WELCOME to Monday, July 18, 2016.
James, a young boy of 6, turned to his Grandfather and says, ‘When you die, Grampy, I don’t want your money. Please will you leave me your memory.’
Be true to your teeth, or they will be false to you
Human beings, who are almost unique in having the ability to learn from the experience of others, are also remarkable for their apparent disinclination to do so: Douglas Adams
We can only learn to love by loving: Iris Murdock
Experience is simply the name we give our mistakes: Oscar Wilde
These days people seek knowledge, not wisdom. Knowledge is of the past, wisdom is of the future: Vernon Cooper
Education is when you read the fine print. Experience is what you get if you don’t: Pete Seeger
If at first you don’t succeed, destroy all evidence that you tried
Never do card tricks for the group you play poker with
Experience is something you don’t get until just after you need it
To steal ideas from one person is plagiarism; to steal from many is research
Experience is a hard teacher because she gives the test first, the lesson afterwards: Vernon Sanders Law
There is a fine line between genius and insanity
Age is a very high price to pay for maturity
A conscience is what hurts when all your other parts feel so good
Blessed are they who can laugh at themselves for they shall never cease to be amused
Monday is an awful way to spend 1/7th of your life
Experience is not what happens to a man, it’s what a man does with what happens to him: Aldous Huxley
A light heart lives long: William Shakespeare
Here’s something to think about: How come you never see a headline like ‘Psychic Wins Lottery’?: Jay Leno
Imagination is more important than knowledge: Albert Einstein
Change is inevitable; except from vending machines
You don’t stop laughing because you grow old. You grow old because you stop laughing
That’s my story and I’m sticking to it! Have a great Monday people, and whatever you do, don’t forget to LAUGH IT UP! Peace, I am outta here, Eucman!
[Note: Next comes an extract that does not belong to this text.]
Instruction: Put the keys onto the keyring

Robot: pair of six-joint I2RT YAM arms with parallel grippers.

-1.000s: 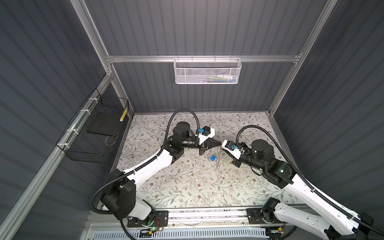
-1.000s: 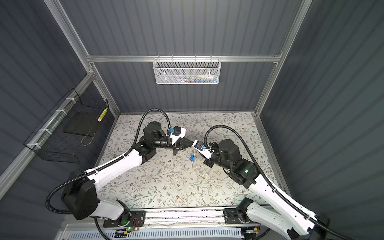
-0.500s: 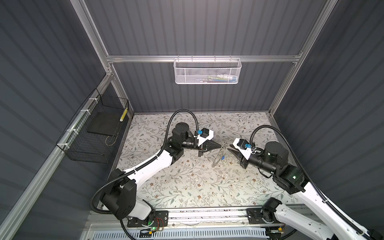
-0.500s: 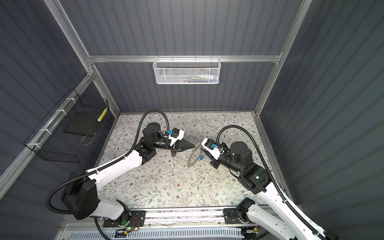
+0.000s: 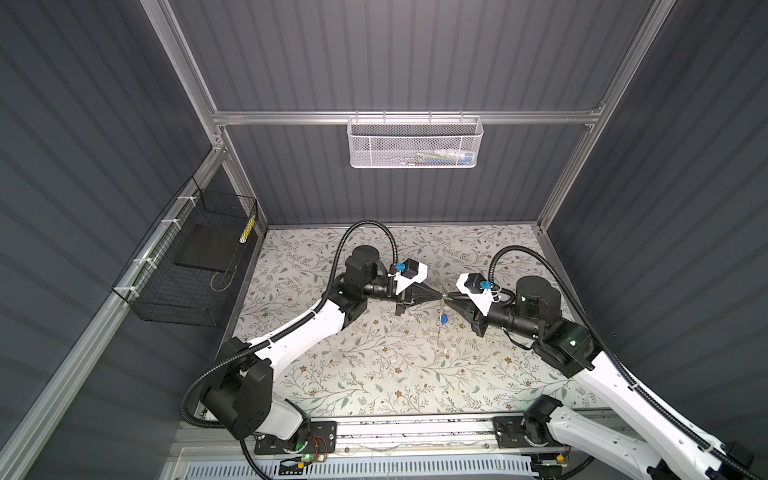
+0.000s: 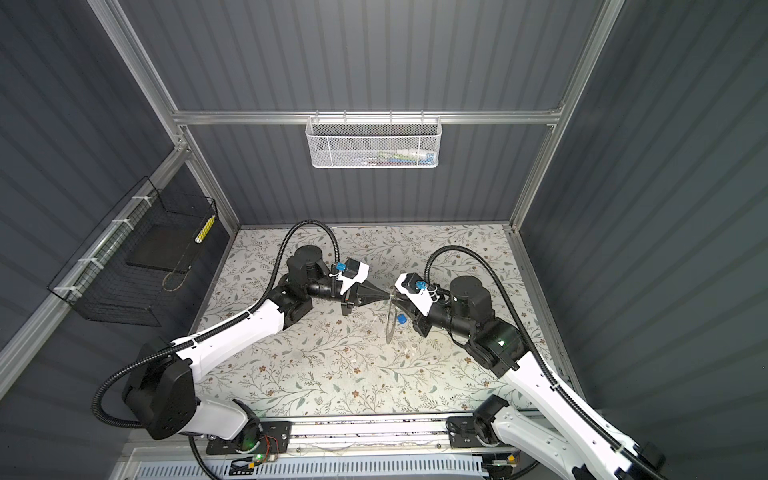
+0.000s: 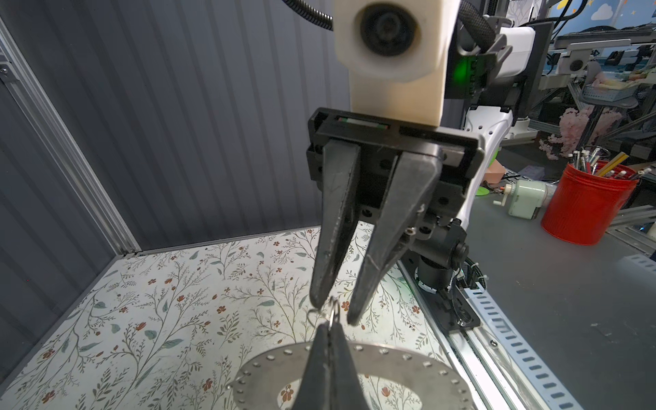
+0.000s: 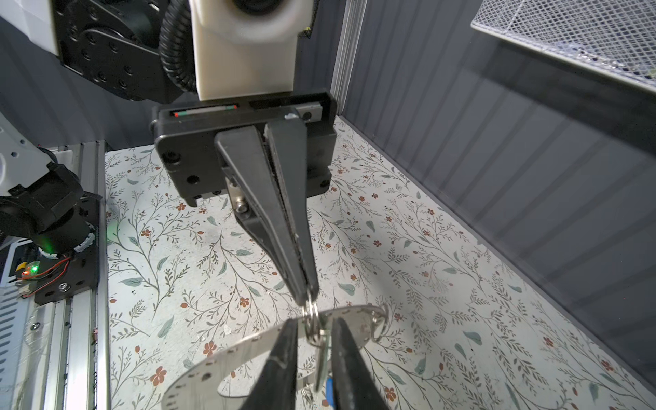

“Expedia released their rankings of the most annoying drivers in America. For the 15th year in a row, the most annoying driver on the road is every driver but you. The survey says the least popular passengers are backseat drivers. I would have said carjackers.” -Jimmy Kimmel
“A restaurant in China forces customers to solve complex math problems before they can order their meal. The restaurant has no plans to expand to the United States.” -Conan O’Brien
“New documents reveal that when Vincent Van Gogh cut off his ear, the woman he sent it to was a cleaner, not a prostitute as previously thought. You know, because otherwise it would have been weird.” -Jimmy Fallon
G U A R A N T E D T O M A K E Y O U L A F F….
With some misgivings, we left a young baby-sitter in charge of our three energetic youngsters. When we returned a few, hours later, she was sitting alone watching TV. I went to check on the children, and found them in our narrow hallway.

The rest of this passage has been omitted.